Not that it makes any difference......But ethanol is not directly the issue.

Agree 100% and lower VP on hot day is good thing also curious if plug gap is correct.
 
Wow I never thought I'd find someone else with this problem.

In my case it happened in my old F150 with a 4.2L V6. Here in OK we have a lot of stations that offer E0 gas typically in 87 octane.

I owned the truck since before the ethanol mandate so it had an early life with E0. Once the mandate kicked in I had to use E10 and didn't notice any difference except for mileage.

Then we started getting E0 back at the pump so I switched.

Within a year or so I started to notice that the engine would take a LOT longer to crank over on E0. It ran fine once it started up.

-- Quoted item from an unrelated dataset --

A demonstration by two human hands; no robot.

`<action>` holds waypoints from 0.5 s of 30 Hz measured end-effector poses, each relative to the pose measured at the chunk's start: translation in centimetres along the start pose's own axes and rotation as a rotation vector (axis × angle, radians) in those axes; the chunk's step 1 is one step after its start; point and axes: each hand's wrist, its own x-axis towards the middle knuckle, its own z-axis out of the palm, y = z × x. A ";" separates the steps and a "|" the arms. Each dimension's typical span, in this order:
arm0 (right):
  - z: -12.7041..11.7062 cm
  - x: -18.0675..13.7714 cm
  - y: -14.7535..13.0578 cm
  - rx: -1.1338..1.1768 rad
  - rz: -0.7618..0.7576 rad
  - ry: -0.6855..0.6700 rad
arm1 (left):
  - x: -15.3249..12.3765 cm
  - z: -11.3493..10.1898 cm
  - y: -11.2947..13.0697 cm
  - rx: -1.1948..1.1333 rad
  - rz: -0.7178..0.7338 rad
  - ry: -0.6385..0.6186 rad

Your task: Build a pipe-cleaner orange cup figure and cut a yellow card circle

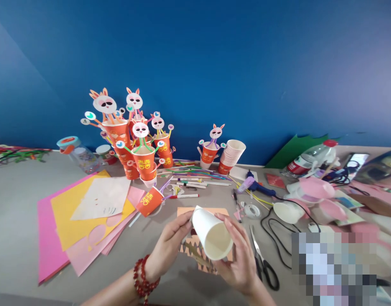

I assumed the problem could have been water in the tank from condensation so I ran a bottle of HEET through it. Once the HEET was in the fuel, the engine cranked over like normal.

On the next tank I put E0 back in and had trouble starting until I put in another bottle of HEET.

Long story short it never ran OK for the rest of its life. Not sure if E10 screwed up the ECM learning or what but I eventually just filled up with E10.
 
We don't have alcohol in our fuel, but when we went unleaded in the '90's, things got hard to start. I normally shut my fuel off and run the carbs dry, so it always starts with fresh fuel.
 
Originally Posted By: dave123
Originally Posted By: 4wheeldog
Starting issues are not directly a problem created by a lack of ethanol, but by the vapor pressure being wrong. The fuel is most likely not changing state to a gas, but is puddling.

Not that it makes any difference......But ethanol is not directly the issue.

Agree 100% and lower VP on hot day is good thing also curious if plug gap is correct.


Bike still new, paper dealer license still on it. Fuel injection, lambda (oxygen) sensors, knock sensors, MAP sensors (speed density method of EFI), evap emissions system (charcoal canister).
 
So if there is some water in it and you fill with the usual ethanol blended stuff, will there then be a high risk of Phase Separation happening?